> [TASK INSTRUCTIONS]: Retype all of the entries word for word.

> [RECORD EXTRACTS]:
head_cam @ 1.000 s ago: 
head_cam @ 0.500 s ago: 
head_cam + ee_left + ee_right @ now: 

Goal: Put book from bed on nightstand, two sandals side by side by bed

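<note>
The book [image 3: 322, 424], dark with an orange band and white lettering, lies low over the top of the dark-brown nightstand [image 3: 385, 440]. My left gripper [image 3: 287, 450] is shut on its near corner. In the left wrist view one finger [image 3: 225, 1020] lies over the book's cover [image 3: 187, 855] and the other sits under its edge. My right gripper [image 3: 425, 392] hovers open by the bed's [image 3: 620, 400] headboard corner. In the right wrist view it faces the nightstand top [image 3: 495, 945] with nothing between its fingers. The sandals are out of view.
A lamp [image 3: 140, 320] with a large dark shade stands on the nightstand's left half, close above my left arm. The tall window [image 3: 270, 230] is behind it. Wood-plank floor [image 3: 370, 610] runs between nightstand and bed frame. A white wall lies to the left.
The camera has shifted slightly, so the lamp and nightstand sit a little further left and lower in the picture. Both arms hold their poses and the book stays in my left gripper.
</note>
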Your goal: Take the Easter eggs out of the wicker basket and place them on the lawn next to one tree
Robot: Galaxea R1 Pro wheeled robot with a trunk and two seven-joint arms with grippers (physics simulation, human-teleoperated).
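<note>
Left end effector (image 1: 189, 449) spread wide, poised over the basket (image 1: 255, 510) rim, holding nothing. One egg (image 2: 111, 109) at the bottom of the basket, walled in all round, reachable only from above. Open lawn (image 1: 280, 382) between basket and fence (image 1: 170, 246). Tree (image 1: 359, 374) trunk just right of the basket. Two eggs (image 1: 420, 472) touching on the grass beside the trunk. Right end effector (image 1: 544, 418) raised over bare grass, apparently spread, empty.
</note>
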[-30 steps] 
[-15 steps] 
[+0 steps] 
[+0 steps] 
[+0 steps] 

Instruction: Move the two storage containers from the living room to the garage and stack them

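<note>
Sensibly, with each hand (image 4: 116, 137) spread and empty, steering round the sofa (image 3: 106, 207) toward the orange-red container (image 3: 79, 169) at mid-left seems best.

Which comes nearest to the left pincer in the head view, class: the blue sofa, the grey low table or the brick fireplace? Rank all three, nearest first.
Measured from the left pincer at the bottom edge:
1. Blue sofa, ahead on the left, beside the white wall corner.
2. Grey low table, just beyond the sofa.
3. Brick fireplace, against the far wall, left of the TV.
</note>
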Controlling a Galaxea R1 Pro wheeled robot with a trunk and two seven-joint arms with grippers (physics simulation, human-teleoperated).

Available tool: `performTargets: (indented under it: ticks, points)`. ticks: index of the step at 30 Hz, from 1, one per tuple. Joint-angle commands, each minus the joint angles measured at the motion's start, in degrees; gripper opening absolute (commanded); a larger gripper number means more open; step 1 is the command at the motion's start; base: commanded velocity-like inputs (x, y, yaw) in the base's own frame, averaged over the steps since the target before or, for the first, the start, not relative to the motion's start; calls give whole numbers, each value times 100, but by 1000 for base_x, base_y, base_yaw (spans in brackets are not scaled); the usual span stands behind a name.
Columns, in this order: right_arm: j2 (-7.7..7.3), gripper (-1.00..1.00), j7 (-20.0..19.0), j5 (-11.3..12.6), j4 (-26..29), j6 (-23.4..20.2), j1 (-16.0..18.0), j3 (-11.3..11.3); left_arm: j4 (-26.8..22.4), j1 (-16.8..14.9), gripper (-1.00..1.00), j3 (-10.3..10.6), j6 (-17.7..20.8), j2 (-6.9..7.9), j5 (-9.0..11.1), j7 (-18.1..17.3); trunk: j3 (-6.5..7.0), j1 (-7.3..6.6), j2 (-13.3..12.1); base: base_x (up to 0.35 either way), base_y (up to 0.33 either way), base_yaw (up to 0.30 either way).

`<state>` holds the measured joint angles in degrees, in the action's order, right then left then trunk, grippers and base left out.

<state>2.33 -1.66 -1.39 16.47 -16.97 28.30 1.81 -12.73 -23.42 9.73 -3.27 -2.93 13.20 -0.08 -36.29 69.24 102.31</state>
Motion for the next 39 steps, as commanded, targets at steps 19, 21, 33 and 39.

> [WRITTEN ANSWER]:
head_cam @ 1.000 s ago: 
head_cam @ 0.500 s ago: 
head_cam + ee_left + ee_right @ now: 

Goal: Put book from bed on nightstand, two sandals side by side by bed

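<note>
The book [image 3: 322, 424], dark with an orange band and white lettering, lies low over the top of the dark-brown nightstand [image 3: 385, 440]. My left gripper [image 3: 287, 450] is shut on its near corner. In the left wrist view one finger [image 3: 225, 1020] lies over the book's cover [image 3: 187, 855] and the other sits under its edge. My right gripper [image 3: 425, 392] hovers open by the bed's [image 3: 620, 400] headboard corner. In the right wrist view it faces the nightstand top [image 3: 495, 945] with nothing between its fingers. The sandals are out of view.
A lamp [image 3: 140, 320] with a large dark shade stands on the nightstand's left half, close above my left arm. The tall window [image 3: 270, 230] is behind it. Wood-plank floor [image 3: 370, 610] runs between nightstand and bed frame. A white wall lies to the left.
The camera has shifted slightly, so the lamp and nightstand sit a little further left and lower in the picture. Both arms hold their poses and the book stays in my left gripper.
</note>
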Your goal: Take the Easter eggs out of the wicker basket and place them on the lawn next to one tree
Robot: Galaxea R1 Pro wheeled robot with a trunk and two seven-joint arms with grippers (physics simulation, human-teleoperated).
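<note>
Left end effector (image 1: 189, 449) spread wide, poised over the basket (image 1: 255, 510) rim, holding nothing. One egg (image 2: 111, 109) at the bottom of the basket, walled in all round, reachable only from above. Open lawn (image 1: 280, 382) between basket and fence (image 1: 170, 246). Tree (image 1: 359, 374) trunk just right of the basket. Two eggs (image 1: 420, 472) touching on the grass beside the trunk. Right end effector (image 1: 544, 418) raised over bare grass, apparently spread, empty.
</note>
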[-30 steps] 
[-15 steps] 
[+0 steps] 
[+0 steps] 
[+0 steps] 

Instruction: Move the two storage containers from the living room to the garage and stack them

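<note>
Sensibly, with each hand (image 4: 116, 137) spread and empty, steering round the sofa (image 3: 106, 207) toward the orange-red container (image 3: 79, 169) at mid-left seems best.

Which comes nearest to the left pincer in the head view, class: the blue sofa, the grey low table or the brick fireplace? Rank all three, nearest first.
Measured from the left pincer at the bottom edge:
1. Blue sofa, ahead on the left, beside the white wall corner.
2. Grey low table, just beyond the sofa.
3. Brick fireplace, against the far wall, left of the TV.
</note>
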Controlling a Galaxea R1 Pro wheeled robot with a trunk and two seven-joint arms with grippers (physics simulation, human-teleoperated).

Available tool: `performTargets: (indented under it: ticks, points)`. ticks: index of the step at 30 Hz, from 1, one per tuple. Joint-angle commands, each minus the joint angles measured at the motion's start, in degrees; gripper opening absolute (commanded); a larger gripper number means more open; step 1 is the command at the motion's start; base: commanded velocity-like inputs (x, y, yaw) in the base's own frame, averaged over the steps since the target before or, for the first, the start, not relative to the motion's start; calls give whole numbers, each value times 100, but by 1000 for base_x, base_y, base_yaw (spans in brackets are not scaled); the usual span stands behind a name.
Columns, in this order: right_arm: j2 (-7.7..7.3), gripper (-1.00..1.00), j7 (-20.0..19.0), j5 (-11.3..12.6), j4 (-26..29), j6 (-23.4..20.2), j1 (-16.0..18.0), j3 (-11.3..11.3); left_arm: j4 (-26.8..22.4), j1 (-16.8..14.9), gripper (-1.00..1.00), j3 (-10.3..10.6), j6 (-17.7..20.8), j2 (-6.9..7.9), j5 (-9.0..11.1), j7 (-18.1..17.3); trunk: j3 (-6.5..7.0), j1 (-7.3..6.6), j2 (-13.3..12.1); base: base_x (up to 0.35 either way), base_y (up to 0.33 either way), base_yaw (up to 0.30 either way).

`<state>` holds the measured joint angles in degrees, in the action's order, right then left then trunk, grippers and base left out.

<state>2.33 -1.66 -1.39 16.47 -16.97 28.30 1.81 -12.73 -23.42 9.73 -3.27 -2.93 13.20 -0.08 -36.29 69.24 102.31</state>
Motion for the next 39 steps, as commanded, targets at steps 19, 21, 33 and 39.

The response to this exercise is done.